Online Data Explorer
You can explore and visualize the latest dataset that has been extracted from Coq online. The visualization should give you some intuition about what kind of data is available and how it is encoded. If this data is interesting to you, you can find download and usage instructions below.
You can find the main entry-point for the visualization here. From there, you can explore the entire dataset. Examples of objects include:
- Module hierarchies showing dependencies between compilation units
- Global contexts of a compilation units
- Individual definitions within a global context
- Tactical proofs of theorems
- Individual Proof transformations of tactical proofs
Downloads
Datasets are published on Zenodo:
Accessing the data
The data is encoded using the Cap’n Proto serialization protocol, allowing for fast random access to the graph and metadata from many programming languages. For Python, a library called PyTactician is provided that allows for easy and efficient access to the data. It includes software to visualize the dataset, a sanity checker for the dataset, an example prediction server that interfaces with Coq, an Oracle prediction server and an example proof exploration client. This library is a good starting point to explore the dataset. If you are looking to use another language to access the data, your starting point would be the graph_api.capnp schema file.

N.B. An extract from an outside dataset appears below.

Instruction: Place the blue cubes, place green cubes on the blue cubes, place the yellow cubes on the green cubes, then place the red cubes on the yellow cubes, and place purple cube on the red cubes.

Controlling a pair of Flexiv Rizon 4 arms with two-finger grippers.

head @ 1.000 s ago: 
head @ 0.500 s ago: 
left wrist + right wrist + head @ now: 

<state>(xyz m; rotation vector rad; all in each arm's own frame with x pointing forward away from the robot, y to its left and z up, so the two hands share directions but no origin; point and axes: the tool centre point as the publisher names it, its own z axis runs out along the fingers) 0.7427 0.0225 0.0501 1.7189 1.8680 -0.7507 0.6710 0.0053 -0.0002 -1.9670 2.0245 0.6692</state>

The data in the archive is represented as a SquashFS image dataset.squ
.
In order to access the data, you can either mount it or decompress it. Mounting
is preferred on machines with limited memory. To mount, you need to install
squashfuse through your favorite package manager.
Note for MacOS users: Squashfuse is not available on MacOS. You can instead
install squashfs from Brew and decompress the dataset using the
unsquashfs
instructions below.
Once squashfuse is installed, if you are using PyTactician, you can load the
dataset by pointing directly to this image. This will automatically mount the
image in directory dataset/
. For example:
pytact-check dataset.squ
pytact-visualize dataset.squ
If you prefer to mount manually, or if you are not using the PyTactician library, you can mount the image using
squashfuse dataset.squ dataset/
pytact-check dataset/
pytact-visualize dataset/
umount dataset/ # Unmount the dataset, optional
Finally, you can also unpack the image without mounting it (this is the only option for MacOS). On systems with limited memory or slow hard-disks this will lead to some performance degradations while accessing the dataset. If you wish to unpack, you can run:
unsquashfs -dest dataset/ dataset.squ
Introspecting the dataset with PyTactician
You can use PyTactician as a library to write scripts that extract information from the dataset. To get started, you can take a look at some simple example scripts. Documentation of the API is also available.
Raw data inspection
For each Coq compilation unit X
, the dataset includes the original X.v
source file.
Alongside that file is a X.bin
file with Cap’n Proto structure containing the
data extracted during the compilation of X
.
If you wish to inspect the raw data in the dataset manually, you can use capnp convert to decode an individual file in the dataset to JSON as follows:
cat dataset/coq-tactician-stdlib.8.11.dev/theories/Init/Logic.bin | \
capnp convert binary:json meta/graph_api.capnp Dataset
You can process the resulting JSON further using, for example, the jq
command.